GOAL OF THE EXERCISE:
Respond with exact copies of the lines running from the line that contains "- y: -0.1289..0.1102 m" to the end of the material.
[Opening AVAILABLE DATA section]
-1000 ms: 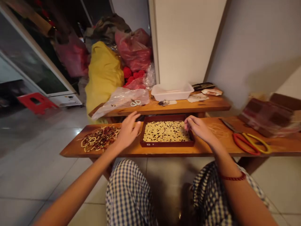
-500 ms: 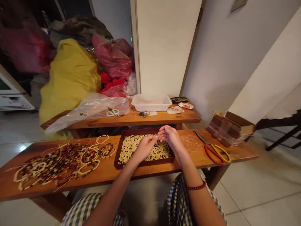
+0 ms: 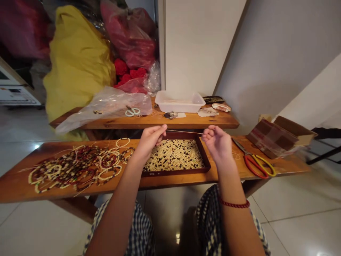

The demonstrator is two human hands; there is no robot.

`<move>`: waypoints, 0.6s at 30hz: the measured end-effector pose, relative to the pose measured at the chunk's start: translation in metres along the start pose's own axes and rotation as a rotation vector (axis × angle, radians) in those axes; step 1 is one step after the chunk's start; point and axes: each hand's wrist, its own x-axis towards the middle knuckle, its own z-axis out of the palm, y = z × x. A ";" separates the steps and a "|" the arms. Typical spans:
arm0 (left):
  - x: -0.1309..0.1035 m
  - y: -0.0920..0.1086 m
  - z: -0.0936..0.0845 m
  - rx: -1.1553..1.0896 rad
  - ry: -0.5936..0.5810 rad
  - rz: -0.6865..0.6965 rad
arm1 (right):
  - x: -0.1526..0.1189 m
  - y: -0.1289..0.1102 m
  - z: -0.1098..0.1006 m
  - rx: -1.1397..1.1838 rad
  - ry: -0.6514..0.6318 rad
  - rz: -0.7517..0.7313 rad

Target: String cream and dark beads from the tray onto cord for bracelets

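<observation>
A thin pale cord (image 3: 183, 131) runs taut between my two hands, above the far edge of a dark red tray (image 3: 206, 160). My left hand (image 3: 153, 138) pinches one end between thumb and forefinger, over the tray's left side. With curled fingers, my right hand (image 3: 217, 142) grips the other end just past the tray's right side. Small cream and black beads (image 3: 174, 154) cover the tray's bottom. A red beaded bracelet (image 3: 236, 204) circles my right wrist.
Many beaded bracelets (image 3: 80, 167) lie heaped on the bench's left. To the right are scissors (image 3: 257, 165) with red and yellow handles and a cardboard box (image 3: 279, 137). Behind, another bench holds a white plastic container (image 3: 179, 102), small pale scissors (image 3: 132, 112) and a clear bag (image 3: 112, 105).
My hands were close together over the beads; they have moved apart, left and right, drawing the cord straight between them. The camera view has tilted down and shifted slightly.
</observation>
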 end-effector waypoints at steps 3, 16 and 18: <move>-0.003 0.003 -0.007 0.192 0.065 0.089 | -0.004 -0.015 -0.007 -0.089 0.009 -0.064; -0.040 0.006 -0.030 1.419 -0.015 0.185 | -0.005 -0.015 -0.043 -1.008 -0.224 0.098; -0.042 -0.001 -0.037 1.427 -0.129 0.112 | -0.008 -0.011 -0.042 -1.074 -0.312 0.190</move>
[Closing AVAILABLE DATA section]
EXERCISE SOLUTION:
  - y: -0.1289..0.1102 m
  - z: -0.1098..0.1006 m
  - rx: -1.1397..1.1838 rad
  - ry: -0.6514..0.6318 rad
  - rz: -0.7517..0.7313 rad

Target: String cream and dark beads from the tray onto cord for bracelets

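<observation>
A thin pale cord (image 3: 183, 131) runs taut between my two hands, above the far edge of a dark red tray (image 3: 206, 160). My left hand (image 3: 153, 138) pinches one end between thumb and forefinger, over the tray's left side. With curled fingers, my right hand (image 3: 217, 142) grips the other end just past the tray's right side. Small cream and black beads (image 3: 174, 154) cover the tray's bottom. A red beaded bracelet (image 3: 236, 204) circles my right wrist.
Many beaded bracelets (image 3: 80, 167) lie heaped on the bench's left. To the right are scissors (image 3: 257, 165) with red and yellow handles and a cardboard box (image 3: 279, 137). Behind, another bench holds a white plastic container (image 3: 179, 102), small pale scissors (image 3: 132, 112) and a clear bag (image 3: 112, 105).
My hands were close together over the beads; they have moved apart, left and right, drawing the cord straight between them. The camera view has tilted down and shifted slightly.
</observation>
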 end-effector waypoints at steps 3, 16 and 18: <move>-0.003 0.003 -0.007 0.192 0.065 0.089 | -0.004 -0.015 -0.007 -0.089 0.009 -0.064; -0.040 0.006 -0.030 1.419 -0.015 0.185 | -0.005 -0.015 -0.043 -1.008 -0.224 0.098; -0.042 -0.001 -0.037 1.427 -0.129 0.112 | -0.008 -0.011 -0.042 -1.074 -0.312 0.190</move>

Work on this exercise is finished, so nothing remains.